Allison, who had been using a boulder as a seat, decided to move further away from the flood-lit area. She lifted the camera and moved around the big rock, into its shadow.
Her foot sank into suddenly porous ground. She drew back at first, surprised by the
unexpected give to the earth.
But she had trouble pulling her foot out. Something warm and sucking seemed to surround her ankle.
At that moment, a ranger p!ugged in another bank of floodlights, and sudden brilliance illuminated what had formerly been in shadow.
Allison managed to move her foot. And as it came out of the surrounding earth, it brought with it bits of torn flesh and blood.
She screamed and threw herself over the boulder, knocking her camera to the hard rock and smashing its three-hundred-dollar 200 mm. lens.
Doctor Samuel Hallit was in charge of the High City clinic, which doubled as emergency ward and coroner's office. He had lived here for almost thirty years, and had taken on certain aspects of the hard, craggy mountains which surrounded the town. He was a small man, a bachelor who had never been tempted, a compulsive worker whose attention to minor detail was legendary. He was also one of the best doctors in the state.
His face was weathered by lines that resembled the crevices in the glaciers that crawled down from the big mountain. His hair and moustache were as white as the ice that hung from the rock outcroppings. And, from so small a man, his voice came like the howl of the January wind.
The bodies of both girls were on examination tables, draped with coverings. But blood clotted through the cloth.
Dr. Hallit finished washing his hands.
"Bear?" Kelly persisted. He had asked the question four times, and four times during the examination, Hallit had brushed it aside.
"I had to be sure," said the doctor. "Yes, bear. And a big one. I've never seen such damage."
"How big?"
"Big as a grizzly, at least. Kelly, you don't have any grizzlies in the park, do you?"
"No."
"Well, one of your blacks must have gone crazy. Or maybe it was a sow, with cubs, and these girls got too close. Might even have tried to take the cub home."

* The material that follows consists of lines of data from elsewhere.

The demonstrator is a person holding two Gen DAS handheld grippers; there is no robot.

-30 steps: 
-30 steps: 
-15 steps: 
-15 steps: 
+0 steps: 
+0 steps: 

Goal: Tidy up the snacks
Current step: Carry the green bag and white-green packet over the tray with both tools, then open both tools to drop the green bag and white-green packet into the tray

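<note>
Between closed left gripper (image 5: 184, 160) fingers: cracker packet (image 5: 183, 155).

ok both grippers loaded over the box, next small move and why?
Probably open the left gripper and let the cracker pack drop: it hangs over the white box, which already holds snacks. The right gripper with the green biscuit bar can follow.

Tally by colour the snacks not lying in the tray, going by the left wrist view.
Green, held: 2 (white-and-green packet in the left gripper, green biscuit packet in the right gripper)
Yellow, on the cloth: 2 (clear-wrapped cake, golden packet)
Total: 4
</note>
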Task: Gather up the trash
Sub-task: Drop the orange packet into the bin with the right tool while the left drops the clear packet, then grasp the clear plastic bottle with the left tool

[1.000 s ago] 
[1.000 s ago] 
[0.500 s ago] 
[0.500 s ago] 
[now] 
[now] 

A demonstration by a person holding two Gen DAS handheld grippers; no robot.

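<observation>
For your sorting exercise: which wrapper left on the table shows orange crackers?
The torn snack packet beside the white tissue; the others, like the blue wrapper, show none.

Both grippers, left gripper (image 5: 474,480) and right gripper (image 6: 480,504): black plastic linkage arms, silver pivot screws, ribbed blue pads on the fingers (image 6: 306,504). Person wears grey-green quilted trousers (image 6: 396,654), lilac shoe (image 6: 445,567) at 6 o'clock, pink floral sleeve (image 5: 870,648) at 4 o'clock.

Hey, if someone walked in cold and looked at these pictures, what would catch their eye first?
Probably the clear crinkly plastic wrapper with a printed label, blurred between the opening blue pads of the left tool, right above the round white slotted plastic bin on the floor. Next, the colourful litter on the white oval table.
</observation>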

"Cubs would have left sign," Kelly said. "We didn't find a trace. In fact, we didn't even find any bear sign."
"Bad mannered sort," said Hallit. "Ate and ran."
Kelly didn't appreciate the joke. Death was a closer companion, apparently, to Dr. Hallit than to the ranger.
He said, "We hauled every goddamned bear in the park up to the high country this spring. Why would one come down now?